I am not advocating that Wikipedia just be an open book to write whatever you want, but that its platform does not support much outside of sourced info, which is a category of information, not the sum of all information, and leaves out a lot of other information that doesn't fit its guidelines.
>Yes, learning the full markup isn't trivial, but the basic stuff is. And I'm not sure how it's "not open" simply because it has a learning curve.
Making a wiki has very little to do with the basic markup, and a lot more to do with designing templates and organizing how your data is formatted and presented, and that is what mediawiki fails to do in a manner that is accessible. Difficulty does reduce accessibility, which infact does reduce its openness. If it were simpler and well documented, searchable, then there would be a lot more writers. A lot of the problems can be solved by having a markup language that also acts like a programming language, being able to work with variables and inputs and do transforms on them, much like an actual templating language.
The learning curve of Libreoffice or other programs of that nature is a false equivalence. Adding a graph in Libreoffice takes a few clicks of the dropdowns, maybe a few tries of adding in info. Adding in a graph into mediawiki requires you to find an extension, install that, learn its syntax, and god forbid you add it into a template dynamically, learn how to get data variables from wiki markup. It is significantly more work and understanding of tech.
>Complex software has a learning curve, and hiding that learning curve is really difficult.
Yes, it is, but it is possible, if the software were designed for being used outside of the wikipedia environment more, similiar to frameworks like Drupal 8 or Wordpress are, it would be much more maintainable and learnable. Understand that wikitext is just a small small part of a mediawiki environment, and even thats enough to bar entry for many people.
>It's a heavyweight engine that you're wanting to put lots of heavyweight stuff on. That's what they're designing for, and it has some warts, but it works.
Its an old engine that is very integrated into itself with a lot of tech debt that hasn't been paid back. They are designing for that, not for creating a framework that best suits accessible, editable, presentable information.
>It's daft to complain that the engine primarily written by a non-profit for one of the top 5 websites isn't written as a one-click install feather-light application.
Wikimedia does not claim the Mediawiki is made for WP and shouldn't be used outside of it. I claim that, but thats not how it should be.

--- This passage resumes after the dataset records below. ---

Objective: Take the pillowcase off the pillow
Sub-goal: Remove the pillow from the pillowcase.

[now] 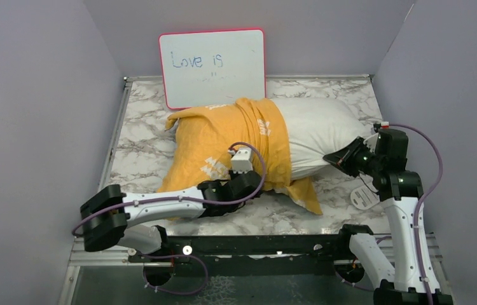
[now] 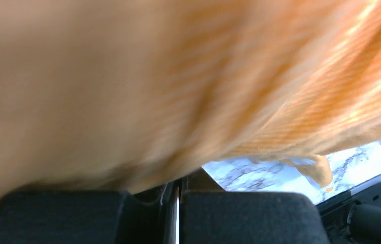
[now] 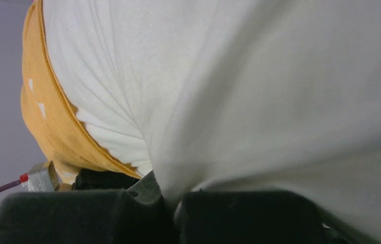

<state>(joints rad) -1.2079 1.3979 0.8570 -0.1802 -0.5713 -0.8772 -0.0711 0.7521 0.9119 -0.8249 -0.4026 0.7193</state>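
Observation:
The white pillow (image 1: 325,124) lies across the marble table, its right half bare. The yellow-orange pillowcase (image 1: 217,143) with white lettering covers its left half, bunched into a band near the middle. My left gripper (image 1: 260,184) is at the pillowcase's near edge. In the left wrist view its jaws are shut (image 2: 178,185), their tips buried in blurred orange pillowcase cloth (image 2: 188,76). My right gripper (image 1: 330,157) pinches the pillow's near right corner. The right wrist view shows white pillow cloth (image 3: 259,91) drawn between the shut gripper (image 3: 176,201), with the pillowcase hem (image 3: 51,122) at left.
A pink-framed whiteboard (image 1: 212,67) leans on the back wall behind the pillow. A small white disc (image 1: 364,197) lies by the right arm. Grey walls close in on both sides. A black rail (image 1: 255,244) runs along the table's near edge.

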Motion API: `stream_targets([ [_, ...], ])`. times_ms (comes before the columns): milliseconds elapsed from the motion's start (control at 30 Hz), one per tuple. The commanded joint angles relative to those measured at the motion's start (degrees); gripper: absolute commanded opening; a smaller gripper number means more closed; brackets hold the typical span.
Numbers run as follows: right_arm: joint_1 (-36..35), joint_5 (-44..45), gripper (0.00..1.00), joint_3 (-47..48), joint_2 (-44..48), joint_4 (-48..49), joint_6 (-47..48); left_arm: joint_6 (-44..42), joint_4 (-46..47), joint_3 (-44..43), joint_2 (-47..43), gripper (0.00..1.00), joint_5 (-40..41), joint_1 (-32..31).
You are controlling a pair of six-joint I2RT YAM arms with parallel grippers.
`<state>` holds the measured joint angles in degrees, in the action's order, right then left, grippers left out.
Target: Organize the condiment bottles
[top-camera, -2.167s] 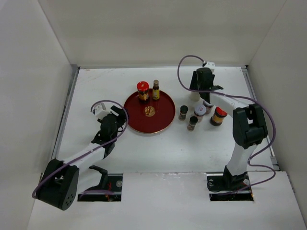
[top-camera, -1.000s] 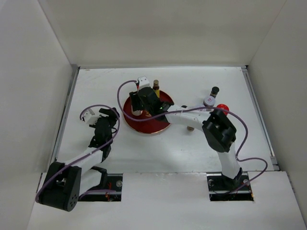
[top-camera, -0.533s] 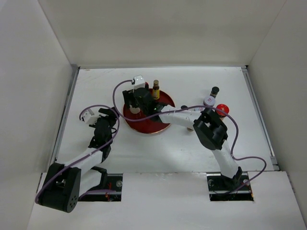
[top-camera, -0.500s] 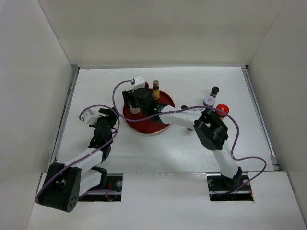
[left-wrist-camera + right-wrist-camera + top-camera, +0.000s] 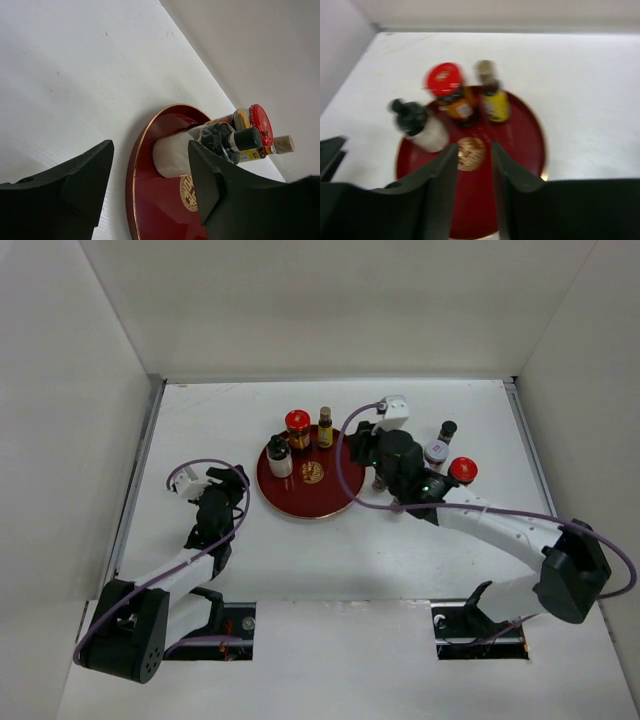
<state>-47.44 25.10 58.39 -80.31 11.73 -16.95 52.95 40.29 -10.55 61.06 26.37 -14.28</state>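
Observation:
The round red tray holds three condiment bottles: a white one with a black cap, a red-capped jar and a small yellow-labelled bottle. Three more stand on the table to the right: black-capped, white-capped and red-capped. My right gripper hovers over the tray's right edge, jaws a little apart and empty. My left gripper is open just left of the tray, nothing between its fingers; it faces the white bottle.
Another small dark bottle stands half hidden under my right arm by the tray's right rim. White walls close in the table on the left, back and right.
My right arm has pulled back from the tray's left side to its right edge, leaving the white bottle standing on the tray, and its jaws have narrowed. The left arm has barely moved.

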Motion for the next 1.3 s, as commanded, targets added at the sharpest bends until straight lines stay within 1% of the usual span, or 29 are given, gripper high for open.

An application being 'heavy' has nothing to do with its maintainability or usability to the end user. Arguably, Wordpress is much heavier, yet has a built-in auto updater, plugins and theme installer, and is quite easy to setup.
>Basically you're holding WP to an impossible standard and complaining that they don't measure up.
I'm holding /Wikimedia/ to the standard they've set for themselves, with expectations much lower than that, and still it doesn't hold up, because they are not actually doing what their vision is, they're just making their own product where information has to fit their guidelines. You can argue that Wikimedia is a non-profit, or the software is complex, or whatever you'd like, but the reality is that there is a significant amount of information that will never be passed into the internet space because good platforms for it don't exist yet.
How many 50-person companies do you think have existed, globally, since 2001?
Lets just make some very rough estimates. Sweden with a population of 10 million creates an average of 36 500 new companies per year. Let say than 5% reach at some point 50 employees, which would result in 180 Wikipedia articles per million population per year. There is 7.4 billion people in the world, so that is 180 * 1000 * 7.4 * 16, which would be a bit over 21 million Wikipedia articles that only covers new 50-person and bigger companies (not including companies created before 2001).
The people who accused you of "single purpose account" were of course in the fault since they should have assumed good-faith, but I can't generally disagree with the notion that a 50-person startup might need more than employees to be notable enough for a encyclopedia.
The assumption that the world creates 50 person companies at the same rate as Sweden is not likely.
Company listings are actually often really useful on wikipedia, there can be some outside info that is far better than what the company itself has and if there are suspect things about the company wikipedia can link to them as well.
Wikipedia at one point deleted the article on Atlasssian because 'it wasn't notable'.
I said "very rough estimates" since indeed the world average is unlikely to be exactly the same as Sweden. But even if we reduce the global rate to 10% of Sweden (fair?), it is still 2 million articles and would cover half the current size of english Wikipedia.
Usefulness of non-notible articles is often discussed in Wikipedia. One side generally argue that any article that is useful should be included. The idea that notability is the criteria and not usefulness is an interesting discussion, and part of the deletionism versus inclusionism controversy.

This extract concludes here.